I’ve been missing my mother. We went to see her! Afterward, we headed east over a mountain pass and through rural Oregon. We needed to pin a spot on the map, a direction to aim towards, and we chose Colorado. Along the way, we let our curiosity and serendipity guide us. We marveled at the beautiful rock formations at Arches National park. And we clambered up the soft sand at Sand Dunes National Park at twilight. There’s so much I’ve forgotten. Ordinary things. Like tiny soaps in hotel rooms. (so cute!) Quirky roadside attractions. How good it feels to zoom down a lonely highway with the radio turned up. The unmitigated pleasure of observing the world not through a smartphone screen but through your own five senses!

Speaking of senses, I learned that resting atop a sand dune is a good way to get sandblasted in the eyes! Oops! πŸ˜‚

Cheri grimaces as she's blasted in the face with sand atop a pale brown dune.
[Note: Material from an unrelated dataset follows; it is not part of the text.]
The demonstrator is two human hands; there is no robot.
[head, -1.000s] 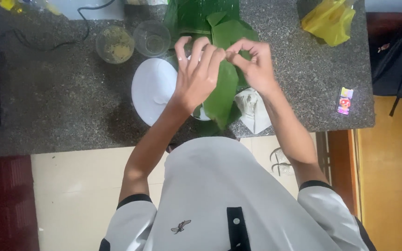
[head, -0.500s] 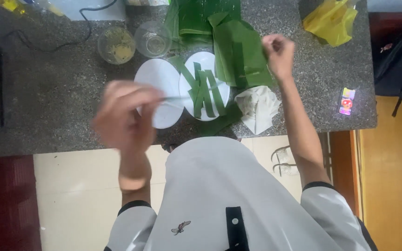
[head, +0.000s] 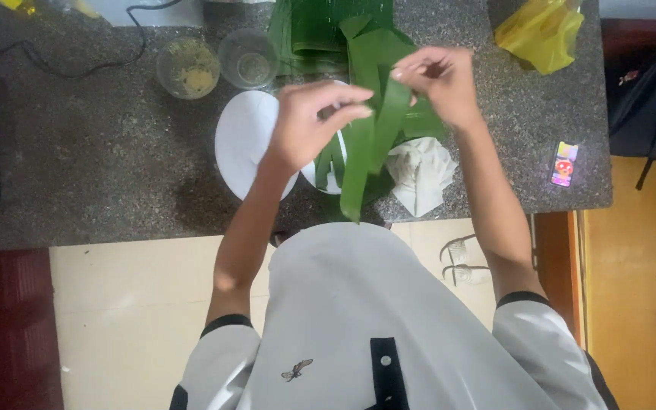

I’ll confess to trepidation about leaving my pandemic bubble. Our first indoor restaurant meal was nerve-racking! But on the whole we’ve felt quite safe on the road. Hotels and motels have been spotless. Fellow travelers have been courteous almost everywhere we’ve gone. We’re still avoiding crowds, and we’re still keeping our distance as much as possible. I know that 95% effectiveness is incredible. Still, I find myself easing back into the world, listening to my gut when it says “go ahead” or “no thanks.” It’s a process.

We’ve seen hikers in muddy boots, cars overflowing with kids and enthusiastic dogs, old men in folding chairs waving at traffic, and nomadic hippies bragging about their mushroom hunting skills. Park rangers are thrilled to be giving talks again! Tiny mountain towns are building patio seating for the upcoming summer rush. Nearly every small restaurant and shop has a Help Wanted sign posted. The wheels of commerce are spinning up, and all the doors are flinging themselves open. I sense the delight at strangers seeing each other’s faces and smiles.

The pandemic is winding down.

Filling the Creative Well

In her seminal book The Artist’s Way, Julia Cameron talks about creativity as a well that requires replenishment . And it’s true! For more than a year, I relied upon my memory and imagination to help me tell stories, and during the long and lonely pandemic I had very few opportunities to restock my well. What inspires and sustains me? So many things. New sights and sounds. The ability to talk to strangers or even eavesdrop on public conversations. Observation skills. So much of my inspiration is sensory and experiential. I suppose that’s why I took my well-crafted plans for the month of May and chucked them over my shoulder. When I set a deadline, even for myself, I tend to get cranky when I don’t meet it.

I’m not feeling cranky this time! I’m a good 3-4 weeks behind schedule right now, and I’m not even mad. Why would I be? I’m taking to the road like a thirsty plot of soil takes to the rain. This road trip is fun, yes, we’re having a good time! But it’s more than that. I’m filling that well, using my senses, and keeping track of all that delights me:

  • An antelope (Pronghorn)
  • A real cowboy in Durango
  • A nine-foot tall pink metal flamingo
  • A van painted with bright yellow sunflowers called the “Van Go”
  • A carpet store called “Totally Floored”
  • Huge solar arrays in the desert
  • A roadside “portal to another dimension” with UFO/alien statues (Admission fee: $5 per car)
  • Spooky blue mist
  • Beautiful evergreen forests and frosty mountain peaks
  • A famous haunted hotel (more on this later)
  • So much lightning!

The list goes on and on. 😎

Whether you’re a writer or not, you might be craving some new sights and sounds. We all need inspiration! My advice is this: when you’re ready, and not before, sit quietly and listen to what your heart wants. Maybe it’s a weekend roadtrip, or time with a friend you’ve been missing, or an experience that you’ve been putting off for too long. The world is coming back to life! And I bet there’s something grand, right around the corner, waiting for you.

A sunny highway cuts through rolling green hills. In the distance, a hint of brown mountains.